Opinión Internacional

Europa a dos velocidades

A finales de 2006, pocas semanas antes del ingreso de Bulgaria y Rumanía en la Unión Europea (UE), los analistas occidentales hicieron una evaluación poco halagüeña de las economías de los dos países, señalando que para alcanzar los objetivos de la UE ambos socios debían fijarse una tasa anual de crecimiento no inferior al 7%. De hecho, los dos Estados del Sudeste europeo no cumplían siquiera las exigencias básicas para el ingreso en la Unión: un nivel de desarrollo equivalente al 50% de la media comunitaria.

Quedaba la hasta entonces socorrida alternativa de los fondos de cohesión. Es decir, el aprovechamiento al máximo de las ayudas comunitarias destinadas a estimular el incremento de las actividades económicas. Antes del ingreso de Sofía y Bucarest, los países bálticos y Polonia tuvieron que recurrir a su vez a la financiación de Bruselas.

Pero la situación dio un inesperado y dramático vuelco a finales del año pasado, cuando la Comisión Europea se vio obligada a reconsiderar su política de ayudas destinadas a los nuevos socios. La crisis mundial obligó a los eurócratas a contemplar la posibilidad de aceptar el impopular proyecto de una Europa “a dos velocidades”, de una Unión dividida entre ricos y pobres. Los países de Europa oriental se vieron, pues, obligados a desempeñar el ingrato papel de parientes pobres, incapaces de levantar cabeza o de librarse del complejo de socios poco solventes.

Un rápido repaso de las tendencias recesivas de los nuevos socios de la UE pone de manifiesto los peligros que corren sus economías. Se calcula que el PIB de la República Checa se contraerá alrededor del 2% de aquí a finales de 2009. En el caso de Hungría, la reducción rozará el 6%, mientras que en el de Lituania, la disminución podría alcanzar el… 12%. Un auténtico descalabro, teniendo en cuenta las utópicas perspectivas de crecimiento de 2005. Según los economistas occidentales, ello podría traducirse en un deterioro de la solvencia de la Unión a escala internacional.
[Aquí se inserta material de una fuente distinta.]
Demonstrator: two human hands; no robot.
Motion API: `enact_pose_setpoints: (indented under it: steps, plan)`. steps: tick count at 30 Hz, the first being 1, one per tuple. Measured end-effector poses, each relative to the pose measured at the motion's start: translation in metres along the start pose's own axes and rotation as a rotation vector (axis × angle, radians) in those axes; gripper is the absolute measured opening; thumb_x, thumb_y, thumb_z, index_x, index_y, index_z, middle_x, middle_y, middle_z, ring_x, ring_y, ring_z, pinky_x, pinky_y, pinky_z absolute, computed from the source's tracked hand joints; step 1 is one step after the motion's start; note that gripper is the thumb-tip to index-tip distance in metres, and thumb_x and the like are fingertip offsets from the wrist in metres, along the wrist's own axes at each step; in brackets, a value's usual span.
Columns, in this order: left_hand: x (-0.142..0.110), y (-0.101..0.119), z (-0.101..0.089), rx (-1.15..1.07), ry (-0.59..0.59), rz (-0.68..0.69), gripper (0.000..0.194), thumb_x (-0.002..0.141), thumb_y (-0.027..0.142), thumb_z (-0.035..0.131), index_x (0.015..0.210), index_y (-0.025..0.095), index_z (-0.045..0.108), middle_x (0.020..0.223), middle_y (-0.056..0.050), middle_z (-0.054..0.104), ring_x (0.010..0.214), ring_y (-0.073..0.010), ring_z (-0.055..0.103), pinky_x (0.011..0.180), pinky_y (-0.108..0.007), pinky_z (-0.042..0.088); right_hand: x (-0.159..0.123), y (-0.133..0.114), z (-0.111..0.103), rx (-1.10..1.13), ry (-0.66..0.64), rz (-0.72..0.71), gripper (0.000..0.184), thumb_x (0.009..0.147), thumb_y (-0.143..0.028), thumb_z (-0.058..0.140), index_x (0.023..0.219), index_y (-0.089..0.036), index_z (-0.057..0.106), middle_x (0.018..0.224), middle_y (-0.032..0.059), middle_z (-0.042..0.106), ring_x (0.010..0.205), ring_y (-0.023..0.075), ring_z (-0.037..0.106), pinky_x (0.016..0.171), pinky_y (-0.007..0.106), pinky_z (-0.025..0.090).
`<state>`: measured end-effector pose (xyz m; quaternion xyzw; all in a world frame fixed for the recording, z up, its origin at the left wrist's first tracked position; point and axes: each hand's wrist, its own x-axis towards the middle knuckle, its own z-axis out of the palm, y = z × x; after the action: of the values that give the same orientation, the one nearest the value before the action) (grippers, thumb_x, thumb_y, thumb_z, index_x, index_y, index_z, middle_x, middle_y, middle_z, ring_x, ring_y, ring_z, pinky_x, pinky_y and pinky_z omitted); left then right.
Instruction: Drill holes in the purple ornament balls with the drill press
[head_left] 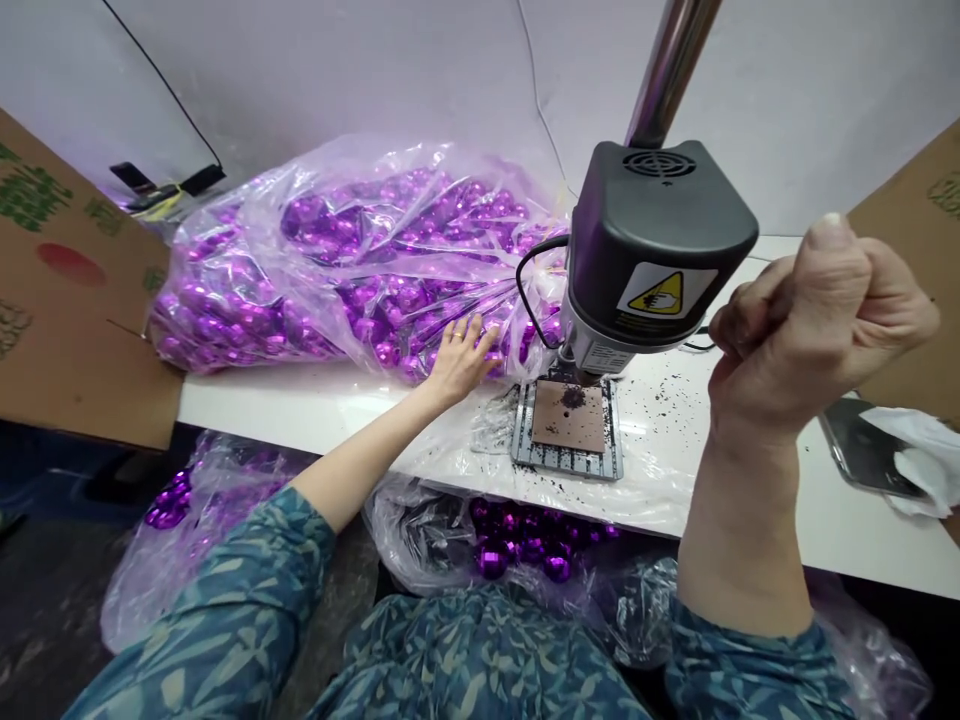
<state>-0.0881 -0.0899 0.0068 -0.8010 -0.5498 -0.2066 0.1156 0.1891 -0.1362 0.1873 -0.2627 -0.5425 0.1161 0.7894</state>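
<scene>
My left hand (461,357) reaches forward with fingers spread into the mouth of a clear plastic bag (247,235) full of shiny purple balls (390,290); its fingertips touch the balls and I cannot see it holding one. My right hand (814,325) is raised in a fist to the right of a small bench drill (656,250), apparently wrapped round the drill's lever, which the fingers hide. Under the drill head sits a brown pad on a grey slotted base plate (568,458), with dark shavings in its middle.
The white table (300,405) carries dark shavings around the drill. Cardboard boxes stand at the left (67,300) and right (911,230). A phone (862,450) and white cloth (919,450) lie at the right. More bagged purple balls (525,550) sit below the table edge.
</scene>
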Motion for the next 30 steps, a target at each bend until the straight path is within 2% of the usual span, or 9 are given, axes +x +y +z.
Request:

Menos expuestas parecen las economías de naciones como Bulgaria, Estonia, Letonia y Lituania, cuyos Gobiernos prefieren mantener el sistema de flotación de sus respectivas monedas frente al euro. El peligro es aún menor para los países que han adoptado la moneda común europea, como por ejemplo Eslovaquia o Eslovenia.

En la mayoría de los casos, la inestabilidad se fomenta debido a la huída de los acreedores y la inevitable disminución de los intercambios comerciales. La sensación de “aislamiento” genera secuencias de inestabilidad política, que se reflejan en el resurgir del nacionalismo o el populismo y, a nivel económico, en la tentación de recurrir a prácticas proteccionistas. Todo ello, con un claro trasfondo de peligroso y progresivo distanciamiento de la dinámica de integración europea.

Estos peligros se han convertido en el telón de fondo de la cumbre europea del pasado marzo, en la que se hizo especial hincapié en las amenazas para la solidez del mercado único.

El FMI, el Banco Mundial y El Banco Europeo de Reconstrucción y Desarrollo preparan nuevas inyecciones de fondos destinados a la “Europa de los pobres”. Mientras, el sueño de la integración continental se convierte en pesadilla para quienes se han visto obligados a afrontar las recriminaciones de los “euro-escépticos”, como por ejemplo el presidente de turno de la UE, el checo Vaclav Klaus.

No cabe la menor duda de que la Europa de mañana, la “Europa Unida” con la que soñaban Maurice Schuman, Konrad Adenauer o Charles de Gaulle, se hará con el esfuerzo y el sacrificio de todos. O… no se hará.